Por Pablo Cubí, periodista

espina bifida

La espina bífida es una malformación congénita, es decir, que se produce durante el periodo de gestación.

Se trata de un mal cerramiento de la columna vertebral. Puede ser grave puesto que por la columna vertebral, también llamada espina dorsal, pasa la médula espinal, la conexión principal entre el cerebro y el resto del cuerpo.

  • El caso más serio es la mielomeningocele. Ocurre cuando parte del envoltorio que contiene la espina dorsal sale de su zona y pone en grave riesgo la movilidad del recién nacido, su desarrollo intelectual, entre otros problemas.

En los casos de espina bífida oculta, la médula espinal sí queda bien situada y ese espacio abierto en la columna vertebral puede pasar desapercibido.

detectar la espina bífida oculta

El concepto espina bífida oculta engloba diferentes malformaciones.

“Algunas son muy leves, no precisan tratamiento, y otras en cambio sí es bueno tenerlas diagnósticadas y controladas, para si comienzan a dar síntomas aplicar el tratamiento de forma precoz”, explica la doctora Rebeca Conde, neurocirujana del hospital Quirón de Valencia.

Se define como oculta porque no suele dar síntomas si los nervios no se ven afectados

Si los nervios de la médula espinal no se ven afectados, no suele dar síntomas.

Si la médula espinal se fija de manera incorrecta a la columna se llama medula espinal anclada. Eso sí causa problemas, que son básicamente:

  • Dolor o entumecimiento en las piernas.
  • Mala colocación de los pies o las piernas.
  • Problemas de retención en la vejiga.

las posibles causas de la espina bífida

Todos los casos de espina bífida se producen durante el primer mes de embarazo. Es un problema de malformación.

Puede haber más riesgo si la madre tiene diabetes o hay una predisposición (ya ha tenido un bebé con espina bífida).

Aunque se ha comprobado que en un 70% de los otros casos de espina bífida, se puede evitar si la madre recibe una dosis adecuada de ácido fólico(vitamina muy presente, por ejemplo, en la piña), no parece que tenga mayor influencia en los casos de la espina bífida oculta.

CÓMO SE DIAGNOSTICA

La espina bífida oculta no es nada raro.
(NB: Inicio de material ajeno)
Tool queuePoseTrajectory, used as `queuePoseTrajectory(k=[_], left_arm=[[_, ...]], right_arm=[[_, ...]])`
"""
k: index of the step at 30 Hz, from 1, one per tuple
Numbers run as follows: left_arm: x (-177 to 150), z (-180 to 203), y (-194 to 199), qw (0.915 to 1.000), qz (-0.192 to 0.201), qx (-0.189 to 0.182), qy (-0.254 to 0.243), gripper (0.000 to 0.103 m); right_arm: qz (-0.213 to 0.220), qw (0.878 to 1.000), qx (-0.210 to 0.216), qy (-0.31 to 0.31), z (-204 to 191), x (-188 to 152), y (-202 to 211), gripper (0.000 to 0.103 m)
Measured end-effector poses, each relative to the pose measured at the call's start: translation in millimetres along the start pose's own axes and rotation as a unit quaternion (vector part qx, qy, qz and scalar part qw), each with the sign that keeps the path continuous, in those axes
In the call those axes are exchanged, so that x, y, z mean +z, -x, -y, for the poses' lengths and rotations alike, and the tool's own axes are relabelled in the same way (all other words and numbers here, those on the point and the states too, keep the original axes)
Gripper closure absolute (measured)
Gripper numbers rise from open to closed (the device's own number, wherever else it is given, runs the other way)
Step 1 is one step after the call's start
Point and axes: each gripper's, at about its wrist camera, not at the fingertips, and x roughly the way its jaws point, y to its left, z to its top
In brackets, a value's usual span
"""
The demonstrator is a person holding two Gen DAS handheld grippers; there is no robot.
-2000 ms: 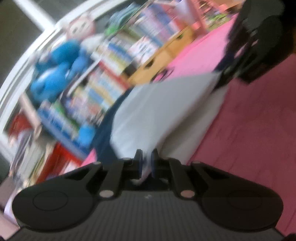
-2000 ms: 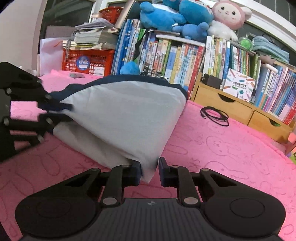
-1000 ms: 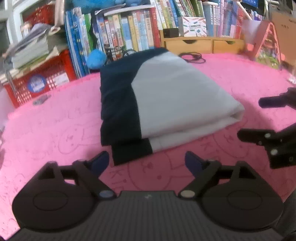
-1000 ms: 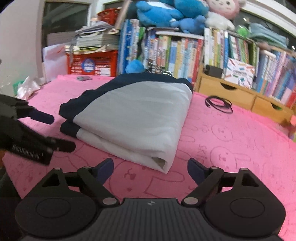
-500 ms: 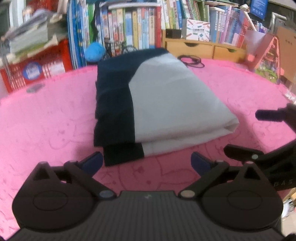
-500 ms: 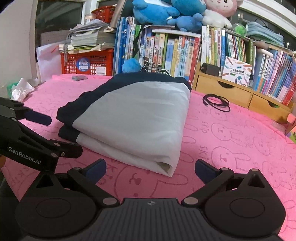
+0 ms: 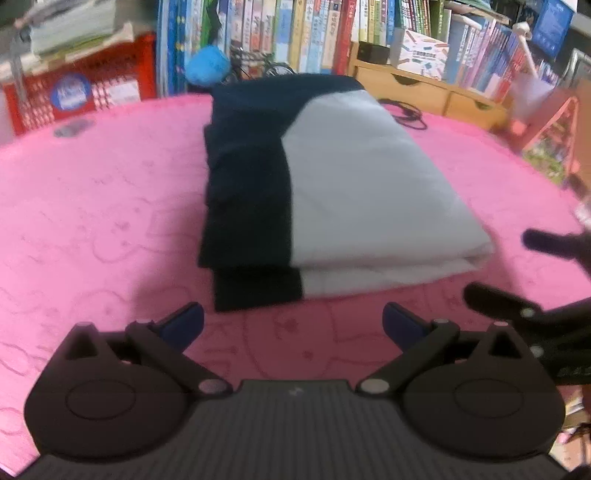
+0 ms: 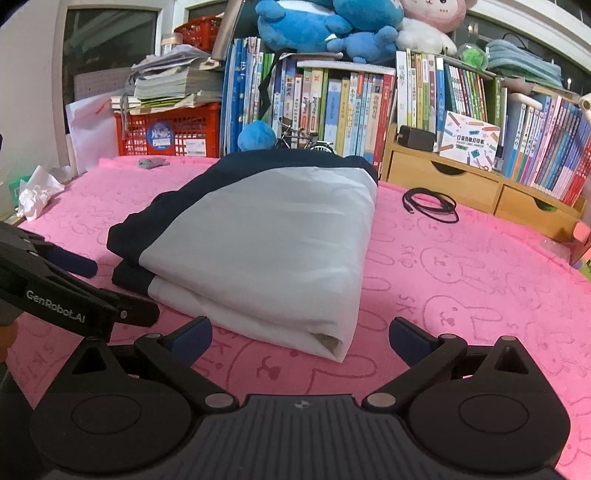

De hecho, algunos estudios estiman que más de un 10% de personas podrían tenerla y la mayoría no lo saben.

Si no ha dado síntomas, se detecta muchas veces por casualidad, cuando se hace una radiografía de la columna vertebral por algún otro motivo.

Hay algunas pistas que pueden hacer sospechar de espina bífida oculta:

  • Una pequeña ondulación en la espalda.
  • Un punto en la espalda con mayor presencia de vello.
  • En los bebés, puede tener una mancha roja al final de la columna.

¿QUÉ HAGO SI ME LA DETECTAN?

Si es un hallazgo casual lo más importante es transmitir tranquilidad porque lo más probable es que no necesite hacerse nada”, tranquiliza la neurocirujana Conde.

Yo recomiendo realizar una resonancia de columna completa para confirmar el grado de afectación de defecto de cierre del tubo neural que presente”, añade.

"Lo más probable es que no necesite hacerse nada si se detecta"

De esta manera se puede confirmar el grado de afectación y recomendar un seguimiento o tratamiento en caso que sea necesario.

¿CUÁNDO ES NECESARIO OPERAR?

Hay que insistir en que lo más frecuente es que no precise cirugía, y no produzca síntomas.

Otras en cambio sí pueden precisar cirugía si se hace sintomática”, aclara la doctora Conde.

Se operará en estos casos:

  • En los que se trata de médula anclada. Es decir, cuando la médula espinal se ha quedado mal fijada al cuerpo.
  • También se operará si presenta un seno dérmico, que es una comunicación directa desde la piel al interior de la columna. Así evitar el riesgo de infección que podría suponer una meningitis.

¿CÓMO ES LA OPERACIÓN?

Como señala la doctora, “es una cirugía compleja, que es aconsejable que la realicen neurocirujanos con experiencia y con monitorización neurofisiológica”.

La recuperación puede ser muy variable en función de factores personales de cada paciente. Puede ser de entre 2 y 6 meses. También dependerá del grado de afectación previó a la cirugía.

Es una cirugía compleja y que requiere de entre 2 y 6 meses de recuperación

Las asociaciones de pacientes de espina bífida señalan también que estas personas sufren alergia al látex. La doctora, sin embargo, señala que no es lo habitual en la oculta.

Los pacientes afectados de mielomeningocele con frecuencia desde muy temprana edad van a precisar cirugías; esto les hace vulnerables a desarrollar una alergia al látex”, explica la doctora.

Evidentemente esto en un paciente con espina bífida oculta que no ha precisado ninguna cirugía, no va a ocurrir.